A word-for-word restatement of every entry is what is needed here.

(DATASET EXCERPTS)
┄┄┄┄┄┄┄┄┄┄┄┄┄┄┄┄┄┄┄┄

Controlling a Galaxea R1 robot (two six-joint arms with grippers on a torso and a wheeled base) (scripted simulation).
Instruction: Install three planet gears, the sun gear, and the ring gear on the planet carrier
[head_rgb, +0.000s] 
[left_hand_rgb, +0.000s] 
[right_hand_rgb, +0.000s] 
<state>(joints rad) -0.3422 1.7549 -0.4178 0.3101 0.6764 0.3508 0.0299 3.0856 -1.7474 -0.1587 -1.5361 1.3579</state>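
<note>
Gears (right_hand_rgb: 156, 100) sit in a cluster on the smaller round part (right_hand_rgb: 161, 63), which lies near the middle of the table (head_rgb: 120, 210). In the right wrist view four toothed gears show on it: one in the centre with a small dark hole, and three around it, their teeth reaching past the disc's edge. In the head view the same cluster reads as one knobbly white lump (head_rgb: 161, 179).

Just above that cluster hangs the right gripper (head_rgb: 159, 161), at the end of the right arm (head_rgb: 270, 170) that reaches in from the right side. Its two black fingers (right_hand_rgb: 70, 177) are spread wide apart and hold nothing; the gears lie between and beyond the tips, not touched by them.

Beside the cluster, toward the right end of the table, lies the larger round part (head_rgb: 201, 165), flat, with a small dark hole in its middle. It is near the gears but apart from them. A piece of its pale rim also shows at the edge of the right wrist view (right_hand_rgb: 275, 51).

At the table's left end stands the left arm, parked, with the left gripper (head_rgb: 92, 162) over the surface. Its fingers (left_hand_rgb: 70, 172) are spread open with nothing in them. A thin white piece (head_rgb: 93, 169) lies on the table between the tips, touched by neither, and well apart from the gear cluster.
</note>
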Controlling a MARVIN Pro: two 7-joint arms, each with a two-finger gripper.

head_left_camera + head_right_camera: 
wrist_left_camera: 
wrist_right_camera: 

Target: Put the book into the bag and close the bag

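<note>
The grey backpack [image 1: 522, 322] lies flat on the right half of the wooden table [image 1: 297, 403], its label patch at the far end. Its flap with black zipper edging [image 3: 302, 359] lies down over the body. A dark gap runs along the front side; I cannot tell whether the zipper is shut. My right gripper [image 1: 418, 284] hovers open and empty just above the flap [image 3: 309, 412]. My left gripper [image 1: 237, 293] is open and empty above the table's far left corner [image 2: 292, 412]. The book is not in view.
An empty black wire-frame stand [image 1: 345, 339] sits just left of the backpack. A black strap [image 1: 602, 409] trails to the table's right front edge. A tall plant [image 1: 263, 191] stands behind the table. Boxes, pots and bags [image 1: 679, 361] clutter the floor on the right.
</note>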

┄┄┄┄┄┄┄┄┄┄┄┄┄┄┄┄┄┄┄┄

(EXERCISE SOLUTION)
Controlling a Galaxea R1 robot (two six-joint arms with grippers on a torso and a wheeled base) (scripted simulation).
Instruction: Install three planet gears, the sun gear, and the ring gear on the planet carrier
[head_rgb, +0.000s] 
[left_hand_rgb, +0.000s] 
[right_hand_rgb, +0.000s] 
<state>(joints rad) -0.3422 1.7549 -0.4178 0.3101 0.6764 0.3508 0.0299 3.0856 -1.7474 -0.1587 -1.5361 1.3579</state>
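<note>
Gears (right_hand_rgb: 156, 100) sit in a cluster on the smaller round part (right_hand_rgb: 161, 63), which lies near the middle of the table (head_rgb: 120, 210). In the right wrist view four toothed gears show on it: one in the centre with a small dark hole, and three around it, their teeth reaching past the disc's edge. In the head view the same cluster reads as one knobbly white lump (head_rgb: 161, 179).

Just above that cluster hangs the right gripper (head_rgb: 159, 161), at the end of the right arm (head_rgb: 270, 170) that reaches in from the right side. Its two black fingers (right_hand_rgb: 70, 177) are spread wide apart and hold nothing; the gears lie between and beyond the tips, not touched by them.

Beside the cluster, toward the right end of the table, lies the larger round part (head_rgb: 201, 165), flat, with a small dark hole in its middle. It is near the gears but apart from them. A piece of its pale rim also shows at the edge of the right wrist view (right_hand_rgb: 275, 51).

At the table's left end stands the left arm, parked, with the left gripper (head_rgb: 92, 162) over the surface. Its fingers (left_hand_rgb: 70, 172) are spread open with nothing in them. A thin white piece (head_rgb: 93, 169) lies on the table between the tips, touched by neither, and well apart from the gear cluster.
</note>
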Controlling a MARVIN Pro: two 7-joint arms, each with a two-finger gripper.

head_left_camera + head_right_camera: 
wrist_left_camera: 
wrist_right_camera: 

Target: Put the book into the bag and close the bag

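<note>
The grey backpack [image 1: 522, 322] lies flat on the right half of the wooden table [image 1: 297, 403], its label patch at the far end. Its flap with black zipper edging [image 3: 302, 359] lies down over the body. A dark gap runs along the front side; I cannot tell whether the zipper is shut. My right gripper [image 1: 418, 284] hovers open and empty just above the flap [image 3: 309, 412]. My left gripper [image 1: 237, 293] is open and empty above the table's far left corner [image 2: 292, 412]. The book is not in view.
An empty black wire-frame stand [image 1: 345, 339] sits just left of the backpack. A black strap [image 1: 602, 409] trails to the table's right front edge. A tall plant [image 1: 263, 191] stands behind the table. Boxes, pots and bags [image 1: 679, 361] clutter the floor on the right.
</note>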

Nothing remains to be added to the exercise.